Feat: Enhance podIdentity Role Assumption in AWS by Direct Integration with OIDC/Federation and Implement Credentials Cache #5177

ThaSami · 2023-11-10T18:41:17Z

In the existing setup, when AWS roles are overridden through pod identity mechanism or by specifying the awsRoleArn trigger authentication environment variable, KEDA attempts to assume the specified role using its Operator's IAM role. This process necessitates granting the KEDA operator's role the necessary permissions to assume the target role. Additionally, the trust relationship on the target role must be configured to permit this assumption. While this approach aligns well with setups using kube2iam, it introduces a redundant step in environments that utilize IRSA.

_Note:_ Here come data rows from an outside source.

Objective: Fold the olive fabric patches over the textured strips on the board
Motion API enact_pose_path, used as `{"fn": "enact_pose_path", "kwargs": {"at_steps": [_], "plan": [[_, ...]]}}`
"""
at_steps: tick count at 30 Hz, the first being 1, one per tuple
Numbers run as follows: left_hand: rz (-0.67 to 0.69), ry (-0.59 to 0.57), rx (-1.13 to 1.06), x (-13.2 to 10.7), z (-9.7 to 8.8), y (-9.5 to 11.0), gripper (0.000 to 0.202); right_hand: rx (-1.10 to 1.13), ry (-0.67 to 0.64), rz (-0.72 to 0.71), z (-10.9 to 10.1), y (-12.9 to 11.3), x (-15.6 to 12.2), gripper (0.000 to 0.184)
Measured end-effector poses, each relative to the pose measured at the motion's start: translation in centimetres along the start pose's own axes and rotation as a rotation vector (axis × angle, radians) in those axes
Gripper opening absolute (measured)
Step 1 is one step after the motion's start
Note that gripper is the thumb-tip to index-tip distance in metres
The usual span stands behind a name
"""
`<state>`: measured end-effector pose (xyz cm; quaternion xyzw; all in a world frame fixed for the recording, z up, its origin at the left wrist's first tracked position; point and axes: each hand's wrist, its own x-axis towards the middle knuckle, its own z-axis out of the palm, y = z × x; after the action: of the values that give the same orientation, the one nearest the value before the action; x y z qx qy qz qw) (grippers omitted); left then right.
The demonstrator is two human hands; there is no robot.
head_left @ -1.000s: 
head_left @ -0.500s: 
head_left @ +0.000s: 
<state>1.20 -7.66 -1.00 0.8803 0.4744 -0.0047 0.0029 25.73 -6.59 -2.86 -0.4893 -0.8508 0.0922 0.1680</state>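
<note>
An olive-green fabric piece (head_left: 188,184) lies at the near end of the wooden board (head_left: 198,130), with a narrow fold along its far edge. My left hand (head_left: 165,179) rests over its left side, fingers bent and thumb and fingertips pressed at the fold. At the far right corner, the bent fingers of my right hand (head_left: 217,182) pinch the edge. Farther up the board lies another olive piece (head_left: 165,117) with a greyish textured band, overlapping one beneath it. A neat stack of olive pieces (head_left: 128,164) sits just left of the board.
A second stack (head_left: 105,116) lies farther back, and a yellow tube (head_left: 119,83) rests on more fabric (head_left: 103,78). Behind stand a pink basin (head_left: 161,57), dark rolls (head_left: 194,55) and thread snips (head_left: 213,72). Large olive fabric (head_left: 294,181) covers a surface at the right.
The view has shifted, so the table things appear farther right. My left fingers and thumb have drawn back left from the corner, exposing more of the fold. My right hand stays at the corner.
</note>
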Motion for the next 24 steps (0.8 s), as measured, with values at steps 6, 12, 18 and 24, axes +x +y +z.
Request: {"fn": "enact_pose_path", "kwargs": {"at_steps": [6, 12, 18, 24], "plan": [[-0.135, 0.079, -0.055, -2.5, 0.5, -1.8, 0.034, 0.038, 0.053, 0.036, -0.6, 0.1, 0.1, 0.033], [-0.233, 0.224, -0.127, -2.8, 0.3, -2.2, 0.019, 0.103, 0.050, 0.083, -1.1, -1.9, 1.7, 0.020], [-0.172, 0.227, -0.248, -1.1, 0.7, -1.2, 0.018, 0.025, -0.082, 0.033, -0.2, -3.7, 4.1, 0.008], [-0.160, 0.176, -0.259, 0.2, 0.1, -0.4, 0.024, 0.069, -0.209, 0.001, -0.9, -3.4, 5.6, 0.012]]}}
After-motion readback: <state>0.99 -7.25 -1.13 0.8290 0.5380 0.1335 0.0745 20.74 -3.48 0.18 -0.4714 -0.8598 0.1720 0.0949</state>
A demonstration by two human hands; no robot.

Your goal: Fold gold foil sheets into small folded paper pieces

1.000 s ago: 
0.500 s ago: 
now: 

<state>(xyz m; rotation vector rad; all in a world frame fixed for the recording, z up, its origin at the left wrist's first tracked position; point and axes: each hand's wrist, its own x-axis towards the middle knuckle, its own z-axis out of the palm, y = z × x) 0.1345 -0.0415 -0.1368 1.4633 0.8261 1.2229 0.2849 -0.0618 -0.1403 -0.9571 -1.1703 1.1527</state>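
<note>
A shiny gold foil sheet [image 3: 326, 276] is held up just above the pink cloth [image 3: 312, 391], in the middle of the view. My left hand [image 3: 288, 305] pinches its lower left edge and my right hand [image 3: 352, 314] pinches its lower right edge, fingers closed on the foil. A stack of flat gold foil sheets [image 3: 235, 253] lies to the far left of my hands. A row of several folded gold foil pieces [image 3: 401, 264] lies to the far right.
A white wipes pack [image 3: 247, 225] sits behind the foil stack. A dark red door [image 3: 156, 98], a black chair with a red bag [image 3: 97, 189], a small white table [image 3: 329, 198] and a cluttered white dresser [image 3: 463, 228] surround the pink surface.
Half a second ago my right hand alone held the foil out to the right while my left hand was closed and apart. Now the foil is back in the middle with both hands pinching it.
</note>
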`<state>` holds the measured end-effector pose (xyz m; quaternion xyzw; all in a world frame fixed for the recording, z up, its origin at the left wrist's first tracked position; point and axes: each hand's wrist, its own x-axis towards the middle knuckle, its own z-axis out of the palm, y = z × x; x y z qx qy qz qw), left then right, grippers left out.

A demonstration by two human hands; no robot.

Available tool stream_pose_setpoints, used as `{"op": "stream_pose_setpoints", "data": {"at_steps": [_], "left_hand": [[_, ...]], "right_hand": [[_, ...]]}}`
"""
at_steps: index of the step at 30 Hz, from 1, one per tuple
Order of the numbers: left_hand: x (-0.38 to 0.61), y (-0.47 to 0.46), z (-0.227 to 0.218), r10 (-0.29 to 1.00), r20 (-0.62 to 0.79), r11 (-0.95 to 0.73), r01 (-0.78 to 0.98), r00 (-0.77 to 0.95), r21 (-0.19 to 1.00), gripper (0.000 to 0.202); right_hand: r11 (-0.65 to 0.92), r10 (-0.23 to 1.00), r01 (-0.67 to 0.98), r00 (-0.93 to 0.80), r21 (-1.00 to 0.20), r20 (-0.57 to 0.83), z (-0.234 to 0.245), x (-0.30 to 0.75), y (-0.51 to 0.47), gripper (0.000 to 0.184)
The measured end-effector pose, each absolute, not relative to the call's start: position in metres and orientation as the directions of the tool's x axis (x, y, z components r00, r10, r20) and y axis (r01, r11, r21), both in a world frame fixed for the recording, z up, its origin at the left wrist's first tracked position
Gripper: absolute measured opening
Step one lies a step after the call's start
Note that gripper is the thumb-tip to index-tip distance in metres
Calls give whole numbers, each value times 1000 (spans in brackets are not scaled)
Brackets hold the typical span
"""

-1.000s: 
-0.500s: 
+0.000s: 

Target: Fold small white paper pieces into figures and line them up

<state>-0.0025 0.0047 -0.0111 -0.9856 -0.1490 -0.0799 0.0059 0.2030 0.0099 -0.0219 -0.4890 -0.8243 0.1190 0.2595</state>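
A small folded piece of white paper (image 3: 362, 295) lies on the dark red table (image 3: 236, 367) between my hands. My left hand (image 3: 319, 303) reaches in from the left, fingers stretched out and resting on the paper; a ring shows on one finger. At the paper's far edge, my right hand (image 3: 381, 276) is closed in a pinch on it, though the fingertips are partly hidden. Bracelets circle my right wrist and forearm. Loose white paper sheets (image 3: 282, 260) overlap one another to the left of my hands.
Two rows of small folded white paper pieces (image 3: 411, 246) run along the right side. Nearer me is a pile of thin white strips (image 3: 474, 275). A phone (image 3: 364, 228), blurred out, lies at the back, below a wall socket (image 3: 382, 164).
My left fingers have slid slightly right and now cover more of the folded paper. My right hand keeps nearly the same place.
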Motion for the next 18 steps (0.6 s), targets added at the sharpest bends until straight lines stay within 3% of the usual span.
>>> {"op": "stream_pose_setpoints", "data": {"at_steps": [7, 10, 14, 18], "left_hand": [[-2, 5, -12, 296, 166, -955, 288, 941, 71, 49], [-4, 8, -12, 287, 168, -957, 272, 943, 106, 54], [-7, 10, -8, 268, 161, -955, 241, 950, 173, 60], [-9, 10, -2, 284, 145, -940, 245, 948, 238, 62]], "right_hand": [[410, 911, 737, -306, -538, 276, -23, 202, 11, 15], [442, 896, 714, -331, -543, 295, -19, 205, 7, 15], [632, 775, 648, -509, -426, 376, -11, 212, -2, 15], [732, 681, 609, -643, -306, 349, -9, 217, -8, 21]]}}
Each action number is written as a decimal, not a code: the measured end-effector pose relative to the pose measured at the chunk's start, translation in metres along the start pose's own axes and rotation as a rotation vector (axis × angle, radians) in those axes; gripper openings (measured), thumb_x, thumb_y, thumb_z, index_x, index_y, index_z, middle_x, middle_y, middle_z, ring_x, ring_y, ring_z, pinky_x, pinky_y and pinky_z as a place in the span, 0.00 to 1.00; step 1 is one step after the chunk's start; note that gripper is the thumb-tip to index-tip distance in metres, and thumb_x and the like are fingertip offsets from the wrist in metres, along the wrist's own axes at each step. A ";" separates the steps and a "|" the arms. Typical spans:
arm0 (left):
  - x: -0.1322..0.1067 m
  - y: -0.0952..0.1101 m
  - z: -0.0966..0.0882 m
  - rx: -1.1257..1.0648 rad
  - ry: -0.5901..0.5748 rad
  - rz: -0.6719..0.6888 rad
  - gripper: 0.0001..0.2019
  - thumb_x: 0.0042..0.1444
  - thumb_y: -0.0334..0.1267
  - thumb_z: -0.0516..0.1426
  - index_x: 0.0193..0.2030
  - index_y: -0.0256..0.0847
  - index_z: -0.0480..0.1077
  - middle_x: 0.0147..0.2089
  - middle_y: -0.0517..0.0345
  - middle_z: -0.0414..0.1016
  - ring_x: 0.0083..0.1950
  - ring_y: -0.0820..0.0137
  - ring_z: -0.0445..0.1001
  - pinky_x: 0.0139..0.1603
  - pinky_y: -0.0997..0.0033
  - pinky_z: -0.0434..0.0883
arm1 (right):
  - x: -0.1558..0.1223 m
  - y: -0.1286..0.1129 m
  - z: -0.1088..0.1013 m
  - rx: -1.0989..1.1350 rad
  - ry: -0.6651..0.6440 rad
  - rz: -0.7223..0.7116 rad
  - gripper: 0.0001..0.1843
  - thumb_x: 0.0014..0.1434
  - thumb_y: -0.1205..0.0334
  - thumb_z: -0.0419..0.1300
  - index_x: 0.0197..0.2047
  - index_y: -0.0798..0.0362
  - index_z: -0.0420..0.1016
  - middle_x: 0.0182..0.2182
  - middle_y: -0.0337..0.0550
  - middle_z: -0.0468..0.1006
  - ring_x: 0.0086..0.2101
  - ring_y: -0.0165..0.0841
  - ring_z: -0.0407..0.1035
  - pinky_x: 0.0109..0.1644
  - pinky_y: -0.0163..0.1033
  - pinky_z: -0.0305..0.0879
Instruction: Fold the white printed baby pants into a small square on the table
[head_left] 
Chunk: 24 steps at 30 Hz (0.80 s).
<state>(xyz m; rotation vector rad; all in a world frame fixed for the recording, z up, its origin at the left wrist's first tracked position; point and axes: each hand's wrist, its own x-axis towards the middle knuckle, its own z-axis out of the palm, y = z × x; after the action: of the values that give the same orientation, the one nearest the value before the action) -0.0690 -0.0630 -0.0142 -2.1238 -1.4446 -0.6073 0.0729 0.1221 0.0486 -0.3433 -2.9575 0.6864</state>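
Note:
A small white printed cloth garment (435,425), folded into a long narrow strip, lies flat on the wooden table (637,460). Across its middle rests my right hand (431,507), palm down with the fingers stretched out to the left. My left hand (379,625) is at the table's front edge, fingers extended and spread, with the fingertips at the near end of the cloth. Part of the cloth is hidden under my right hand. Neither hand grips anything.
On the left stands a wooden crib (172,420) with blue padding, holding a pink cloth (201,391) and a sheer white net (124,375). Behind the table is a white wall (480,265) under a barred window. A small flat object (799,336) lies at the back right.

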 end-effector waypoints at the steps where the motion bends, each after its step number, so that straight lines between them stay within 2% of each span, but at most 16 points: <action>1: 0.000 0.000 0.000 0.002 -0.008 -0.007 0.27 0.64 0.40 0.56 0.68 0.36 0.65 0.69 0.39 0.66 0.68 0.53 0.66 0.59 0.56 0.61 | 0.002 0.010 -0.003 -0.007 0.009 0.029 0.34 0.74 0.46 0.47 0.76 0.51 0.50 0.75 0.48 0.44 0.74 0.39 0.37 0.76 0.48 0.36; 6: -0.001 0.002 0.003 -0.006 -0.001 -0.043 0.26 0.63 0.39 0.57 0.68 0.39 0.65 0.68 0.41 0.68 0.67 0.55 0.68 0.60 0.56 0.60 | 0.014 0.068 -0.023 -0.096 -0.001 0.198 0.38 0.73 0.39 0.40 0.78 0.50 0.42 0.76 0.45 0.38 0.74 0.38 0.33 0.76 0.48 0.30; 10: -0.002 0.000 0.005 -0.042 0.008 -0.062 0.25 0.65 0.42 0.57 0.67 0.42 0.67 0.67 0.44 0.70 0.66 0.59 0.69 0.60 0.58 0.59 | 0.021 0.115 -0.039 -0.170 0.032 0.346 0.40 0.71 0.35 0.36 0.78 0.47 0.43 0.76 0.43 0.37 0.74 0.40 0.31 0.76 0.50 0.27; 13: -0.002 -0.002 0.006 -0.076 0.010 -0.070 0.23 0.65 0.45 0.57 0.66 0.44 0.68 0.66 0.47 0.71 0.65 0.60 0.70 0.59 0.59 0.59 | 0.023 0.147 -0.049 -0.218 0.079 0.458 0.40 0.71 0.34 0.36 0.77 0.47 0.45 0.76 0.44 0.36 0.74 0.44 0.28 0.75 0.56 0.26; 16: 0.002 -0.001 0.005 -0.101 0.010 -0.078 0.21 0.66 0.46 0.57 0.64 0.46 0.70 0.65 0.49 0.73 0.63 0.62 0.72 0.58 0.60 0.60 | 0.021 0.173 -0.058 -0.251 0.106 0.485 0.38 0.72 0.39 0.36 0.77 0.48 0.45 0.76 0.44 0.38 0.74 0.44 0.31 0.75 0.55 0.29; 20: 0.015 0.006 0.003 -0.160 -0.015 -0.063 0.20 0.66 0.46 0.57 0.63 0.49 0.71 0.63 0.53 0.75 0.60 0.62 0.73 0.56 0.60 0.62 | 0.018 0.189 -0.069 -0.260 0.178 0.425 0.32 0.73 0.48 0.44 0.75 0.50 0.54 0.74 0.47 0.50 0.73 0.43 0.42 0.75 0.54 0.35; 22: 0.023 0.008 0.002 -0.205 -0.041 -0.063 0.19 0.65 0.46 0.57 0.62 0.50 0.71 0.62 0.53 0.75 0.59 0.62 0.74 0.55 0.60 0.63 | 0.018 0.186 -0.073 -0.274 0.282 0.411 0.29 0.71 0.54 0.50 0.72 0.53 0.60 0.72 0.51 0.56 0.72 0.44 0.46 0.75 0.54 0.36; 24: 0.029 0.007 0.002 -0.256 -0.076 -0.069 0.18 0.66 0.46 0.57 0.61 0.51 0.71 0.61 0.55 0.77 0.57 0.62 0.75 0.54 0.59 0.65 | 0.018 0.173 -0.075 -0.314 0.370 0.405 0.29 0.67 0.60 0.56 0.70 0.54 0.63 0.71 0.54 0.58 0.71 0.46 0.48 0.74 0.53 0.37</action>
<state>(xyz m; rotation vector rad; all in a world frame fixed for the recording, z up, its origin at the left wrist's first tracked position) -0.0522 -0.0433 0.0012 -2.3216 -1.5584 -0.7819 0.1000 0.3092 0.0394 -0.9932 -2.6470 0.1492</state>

The proposed Pull Request (PR) enables KEDA to directly assume AWS roles by using OpenID Connect (OIDC) and federation mechanisms. This direct method bypasses the need to configure additional permissions on the KEDA operator's role. By doing so, it simplifies the role assumption process in IRSA environments, reducing the configuration overhead typically associated with setting up cross-account role permissions and trust policies.
The modification maintains backward compatibility; if role assumption is unsuccessful, it will revert to attempting role assumption via the operator's role

Additionally, this update introduces a credentials cache for AWS roles. When multiple ScaledObjects utilize the same AWS role, this cache significantly cuts down on the number of AWS API calls.

Checklist

Tests have been added
Changelog has been updated and is aligned with our changelog requirements
A PR is opened to update the documentation on (repo) (if applicable)
Commits are signed with Developer Certificate of Origin (DCO - learn more)

Fixes #5178
Fixes #5297

github-actions · 2023-11-10T18:41:28Z

Thank you for your contribution! 🙏 We will review your PR as soon as possible.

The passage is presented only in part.